• _TASK OBJECTIVE_
All of the entries must be duplicated exactly.
:: MATERIAL FOR THE TASK ::
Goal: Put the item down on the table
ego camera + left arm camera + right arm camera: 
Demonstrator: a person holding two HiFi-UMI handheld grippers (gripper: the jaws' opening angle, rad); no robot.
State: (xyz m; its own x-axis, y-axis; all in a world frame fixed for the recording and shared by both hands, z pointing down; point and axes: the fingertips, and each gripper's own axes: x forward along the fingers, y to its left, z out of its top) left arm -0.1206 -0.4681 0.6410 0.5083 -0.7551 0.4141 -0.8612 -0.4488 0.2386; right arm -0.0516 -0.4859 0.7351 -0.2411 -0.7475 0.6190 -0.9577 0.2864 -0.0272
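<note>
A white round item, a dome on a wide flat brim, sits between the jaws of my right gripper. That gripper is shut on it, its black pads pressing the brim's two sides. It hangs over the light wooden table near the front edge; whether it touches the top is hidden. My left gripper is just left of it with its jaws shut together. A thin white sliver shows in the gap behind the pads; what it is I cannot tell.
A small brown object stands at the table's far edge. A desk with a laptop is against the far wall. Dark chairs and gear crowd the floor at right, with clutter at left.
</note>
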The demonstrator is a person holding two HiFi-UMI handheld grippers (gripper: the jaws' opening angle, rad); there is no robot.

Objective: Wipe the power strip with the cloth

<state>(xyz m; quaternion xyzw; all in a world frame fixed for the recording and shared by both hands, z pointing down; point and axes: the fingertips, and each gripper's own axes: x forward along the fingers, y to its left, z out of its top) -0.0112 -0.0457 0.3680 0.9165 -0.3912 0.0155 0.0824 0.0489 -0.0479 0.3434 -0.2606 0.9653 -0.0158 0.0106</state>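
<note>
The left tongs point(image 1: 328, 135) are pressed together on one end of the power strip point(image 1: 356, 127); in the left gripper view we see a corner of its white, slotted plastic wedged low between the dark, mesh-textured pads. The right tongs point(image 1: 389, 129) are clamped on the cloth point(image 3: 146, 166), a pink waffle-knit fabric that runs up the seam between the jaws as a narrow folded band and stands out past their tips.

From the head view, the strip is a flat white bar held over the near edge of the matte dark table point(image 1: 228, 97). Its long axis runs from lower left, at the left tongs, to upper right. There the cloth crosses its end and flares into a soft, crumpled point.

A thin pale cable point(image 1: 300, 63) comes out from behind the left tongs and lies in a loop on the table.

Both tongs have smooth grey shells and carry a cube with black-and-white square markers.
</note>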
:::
• _TASK OUTPUT_
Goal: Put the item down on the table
ego camera + left arm camera + right arm camera: 
Demonstrator: a person holding two HiFi-UMI handheld grippers (gripper: the jaws' opening angle, rad); no robot.
State: (xyz m; its own x-axis, y-axis; all in a world frame fixed for the recording and shared by both hands, z pointing down; point and axes: the fingertips, and each gripper's own axes: x forward along the fingers, y to its left, z out of its top) left arm -0.1206 -0.4681 0.6410 0.5083 -0.7551 0.4141 -0.8612 -0.4488 0.2386; right arm -0.0516 -0.4859 0.7351 -0.2411 -0.7475 0.6190 -0.9577 0.2864 -0.0272
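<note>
A white round item, a dome on a wide flat brim, sits between the jaws of my right gripper. That gripper is shut on it, its black pads pressing the brim's two sides. It hangs over the light wooden table near the front edge; whether it touches the top is hidden. My left gripper is just left of it with its jaws shut together. A thin white sliver shows in the gap behind the pads; what it is I cannot tell.
A small brown object stands at the table's far edge. A desk with a laptop is against the far wall. Dark chairs and gear crowd the floor at right, with clutter at left.
</note>
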The demonstrator is a person holding two HiFi-UMI handheld grippers (gripper: the jaws' opening angle, rad); there is no robot.

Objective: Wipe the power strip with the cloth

<state>(xyz m; quaternion xyzw; all in a world frame fixed for the recording and shared by both hands, z pointing down; point and axes: the fingertips, and each gripper's own axes: x forward along the fingers, y to its left, z out of its top) -0.0112 -0.0457 0.3680 0.9165 -0.3912 0.0155 0.0824 0.0489 -0.0479 0.3434 -0.2606 0.9653 -0.0158 0.0106</state>
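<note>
The left tongs point(image 1: 328, 135) are pressed together on one end of the power strip point(image 1: 356, 127); in the left gripper view we see a corner of its white, slotted plastic wedged low between the dark, mesh-textured pads. The right tongs point(image 1: 389, 129) are clamped on the cloth point(image 3: 146, 166), a pink waffle-knit fabric that runs up the seam between the jaws as a narrow folded band and stands out past their tips.

From the head view, the strip is a flat white bar held over the near edge of the matte dark table point(image 1: 228, 97). Its long axis runs from lower left, at the left tongs, to upper right. There the cloth crosses its end and flares into a soft, crumpled point.

A thin pale cable point(image 1: 300, 63) comes out from behind the left tongs and lies in a loop on the table.

Both tongs have smooth grey shells and carry a cube with black-and-white square markers.
</note>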

The output as shown is complete.